Me Labori. — Est-ce que M. le colonel Picquart en a parlé soit à ses chefs, soit à l’instruction ?
M. le colonel Picquart. — J’ai fait une réclamation au directeur des postes et télégraphes de Tunis, le 12 décembre. Il n’a pas répondu à ma première lettre. Dans ma seconde lettre, je l’ai mis en demeure de répondre. Il m’a dit qu’une enquête avait été ouverte, qu’elle n’avait donné aucun résultat.
Me Labori. — M. le colonel Picquart...
M. le Président, à Me Labori. — Vous n’avez pas terminé ?
Me Labori. — Oh non ! monsieur le Président.
(Au témoin) : M. le colonel Picquart nous a bien dit qu'à son avis le commandant Esterhazy avait été prévenu de l’enquête qui avait été faite sur son compte ?
M. le colonel Picquart. — Oui, il a été prévenu au moins par la lettre anonyme qui disait que M. Gastelin allait dénoncer à la tribune Weil et lui comme complices de Dreyfus.
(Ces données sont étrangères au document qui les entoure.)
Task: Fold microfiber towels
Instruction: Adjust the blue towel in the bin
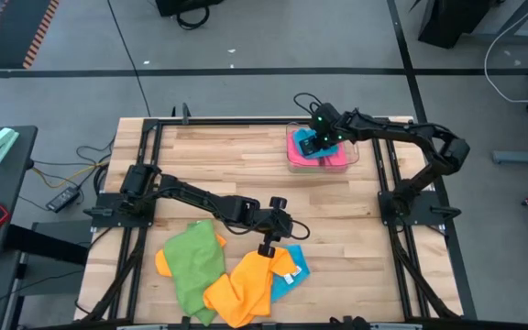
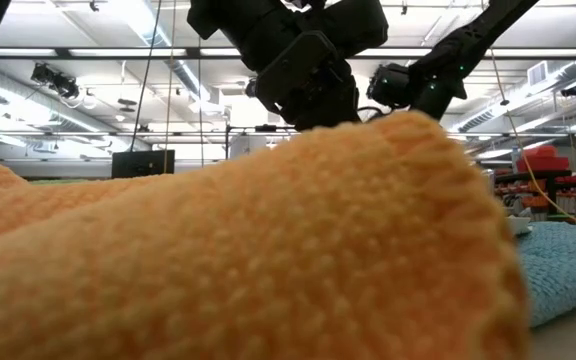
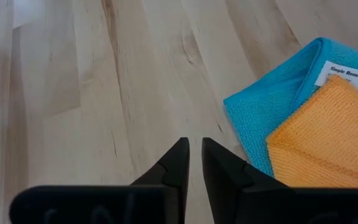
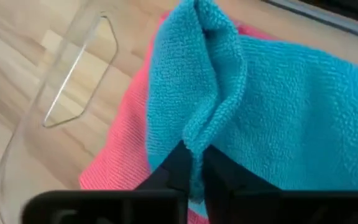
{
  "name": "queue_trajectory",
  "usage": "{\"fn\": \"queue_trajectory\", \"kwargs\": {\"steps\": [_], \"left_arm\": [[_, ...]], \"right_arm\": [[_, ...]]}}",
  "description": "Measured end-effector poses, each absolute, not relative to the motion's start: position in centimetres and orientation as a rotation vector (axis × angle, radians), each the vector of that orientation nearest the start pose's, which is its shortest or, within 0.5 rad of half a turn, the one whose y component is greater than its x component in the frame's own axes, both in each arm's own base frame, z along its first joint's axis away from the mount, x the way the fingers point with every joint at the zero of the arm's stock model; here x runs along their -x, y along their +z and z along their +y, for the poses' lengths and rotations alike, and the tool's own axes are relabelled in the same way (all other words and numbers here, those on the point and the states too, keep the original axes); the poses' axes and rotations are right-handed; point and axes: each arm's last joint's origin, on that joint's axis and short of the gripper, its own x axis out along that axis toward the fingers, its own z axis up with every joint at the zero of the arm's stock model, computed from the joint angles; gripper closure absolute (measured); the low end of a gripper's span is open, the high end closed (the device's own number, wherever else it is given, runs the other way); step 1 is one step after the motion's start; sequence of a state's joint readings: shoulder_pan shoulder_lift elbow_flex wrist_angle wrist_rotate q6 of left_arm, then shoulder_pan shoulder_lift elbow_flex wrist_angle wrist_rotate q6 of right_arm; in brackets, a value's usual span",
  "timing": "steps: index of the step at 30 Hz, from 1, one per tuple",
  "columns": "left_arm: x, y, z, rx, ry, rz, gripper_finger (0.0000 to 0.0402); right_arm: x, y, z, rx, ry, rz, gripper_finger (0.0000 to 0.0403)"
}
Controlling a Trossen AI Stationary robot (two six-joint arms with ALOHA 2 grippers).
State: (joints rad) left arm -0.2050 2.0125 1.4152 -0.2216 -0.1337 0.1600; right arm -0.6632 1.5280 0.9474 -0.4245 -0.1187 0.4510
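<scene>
Roughly, status as it reads from the views:

Right pincer [image 4: 191, 163]: over the clear tray [image 1: 351, 158] at the far right of the tabletop [image 1: 227, 165]; fingers pinched together on a raised ridge of the blue towel in the tray [image 4: 278, 106].
Tray contents: that blue towel lies on top of a pink towel [image 4: 126, 137]; pink shows along the edge beneath it. Whether either is neatly folded, cannot tell from here.
Left pincer [image 3: 194, 163]: low over bare wood at the near middle of the tabletop, just beside the loose pile; fingers drawn almost together with only a sliver of gap, nothing between them.
Loose pile, near edge: green towel [image 1: 193, 266] crumpled on the left with a bit of orange cloth showing under it; orange towel [image 1: 246, 284] bunched in the middle; second blue towel [image 3: 260, 112] partly under the orange one, white label showing.
Low view: blocked by orange cloth right against the lens; both arms only partly visible above it.
Done, by my read: two towels sit in the tray, so part of the batch looks handled.
Left, by my read: green, orange and the second blue towel are unfolded and untidy, so most of the work remains.
Current step, guess: right arm is lifting or adjusting the tray's blue towel; which one, cannot tell.
</scene>
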Motion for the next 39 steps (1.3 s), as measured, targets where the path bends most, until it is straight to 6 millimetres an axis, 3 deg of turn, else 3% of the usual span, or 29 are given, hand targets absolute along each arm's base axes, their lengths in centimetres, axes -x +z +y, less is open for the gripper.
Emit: {"fn": "queue_trajectory", "kwargs": {"steps": [11,20,25,33,39], "left_arm": [[-42.5,18.2,-8.4,-0.298,-0.136,0.832,0.0341],[-40.9,18.7,-8.1,-0.322,-0.146,1.005,0.0348],[-40.6,19.4,-7.7,-0.292,-0.125,1.015,0.0343],[-39.4,17.4,-7.3,-0.247,-0.092,1.100,0.0344],[-39.4,17.2,-7.2,-0.238,-0.084,1.098,0.0348]], "right_arm": [[-24.3,23.0,-18.0,-0.770,-0.588,0.673,0.0394],[-25.8,23.7,-16.9,-0.742,-0.497,0.607,0.0395],[-26.2,24.0,-16.7,-0.730,-0.476,0.574,0.0395],[-27.2,24.8,-16.3,-0.729,-0.422,0.476,0.0395],[-27.9,25.4,-15.9,-0.727,-0.383,0.407,0.0395]]}}
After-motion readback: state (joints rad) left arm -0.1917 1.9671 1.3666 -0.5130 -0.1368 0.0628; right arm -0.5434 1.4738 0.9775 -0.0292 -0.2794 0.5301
Me Labori. — A ce moment, vous étiez chef du service des renseignements ?
M. le colonel Picquart. — Parfaitement.
Me Labori. — Vous n’aviez rien communiqué à M. Leblois ?
M. le colonel Picquart. — Oh ! je n’ai rien communiqué à M. Leblois qu'en juin, à propos de la lettre que j’avais reçue...
Me Labori. — En juin 1897 ?
M. le colonel Picquart. — Parfaitement.